Set down word for word each line from the start of the listing through the line that contains "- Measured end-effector", both included.

"""

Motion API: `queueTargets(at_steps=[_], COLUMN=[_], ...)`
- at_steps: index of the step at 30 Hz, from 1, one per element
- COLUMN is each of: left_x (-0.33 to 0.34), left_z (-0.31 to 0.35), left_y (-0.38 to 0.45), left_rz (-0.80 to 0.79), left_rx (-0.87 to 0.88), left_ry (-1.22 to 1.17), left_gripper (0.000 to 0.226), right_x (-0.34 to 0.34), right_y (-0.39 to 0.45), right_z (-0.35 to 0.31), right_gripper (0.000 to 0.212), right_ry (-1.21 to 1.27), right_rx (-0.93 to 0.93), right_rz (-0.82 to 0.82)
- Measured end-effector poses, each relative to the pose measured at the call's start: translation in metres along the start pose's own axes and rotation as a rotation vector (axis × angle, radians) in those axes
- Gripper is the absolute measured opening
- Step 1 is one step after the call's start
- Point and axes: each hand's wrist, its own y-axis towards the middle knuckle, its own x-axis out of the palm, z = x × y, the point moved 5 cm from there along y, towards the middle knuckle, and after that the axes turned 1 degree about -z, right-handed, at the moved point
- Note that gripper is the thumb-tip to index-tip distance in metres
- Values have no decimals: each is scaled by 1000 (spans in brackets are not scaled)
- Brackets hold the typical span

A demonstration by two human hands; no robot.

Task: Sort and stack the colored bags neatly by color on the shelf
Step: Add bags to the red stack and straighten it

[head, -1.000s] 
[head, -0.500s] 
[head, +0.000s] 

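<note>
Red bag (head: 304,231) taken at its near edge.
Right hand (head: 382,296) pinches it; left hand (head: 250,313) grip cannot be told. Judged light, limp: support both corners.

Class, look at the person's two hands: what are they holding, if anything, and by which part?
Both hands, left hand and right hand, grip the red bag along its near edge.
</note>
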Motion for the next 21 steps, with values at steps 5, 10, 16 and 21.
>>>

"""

» Answer box:
Motion API: `queueTargets(at_steps=[_], COLUMN=[_], ...)`
- at_steps: index of the step at 30 Hz, from 1, one per element
- COLUMN is each of: left_x (-0.33 to 0.34), left_z (-0.31 to 0.35), left_y (-0.38 to 0.45), left_rz (-0.80 to 0.79), left_rx (-0.87 to 0.88), left_ry (-1.22 to 1.17), left_gripper (0.000 to 0.226), right_x (-0.34 to 0.34), right_y (-0.39 to 0.45), right_z (-0.35 to 0.31), right_gripper (0.000 to 0.212), right_ry (-1.21 to 1.27), right_rx (-0.93 to 0.93), right_rz (-0.82 to 0.82)
- Measured end-effector poses, each relative to the pose measured at the call's start: translation in metres along the start pose's own axes and rotation as a rotation vector (axis × angle, radians) in those axes

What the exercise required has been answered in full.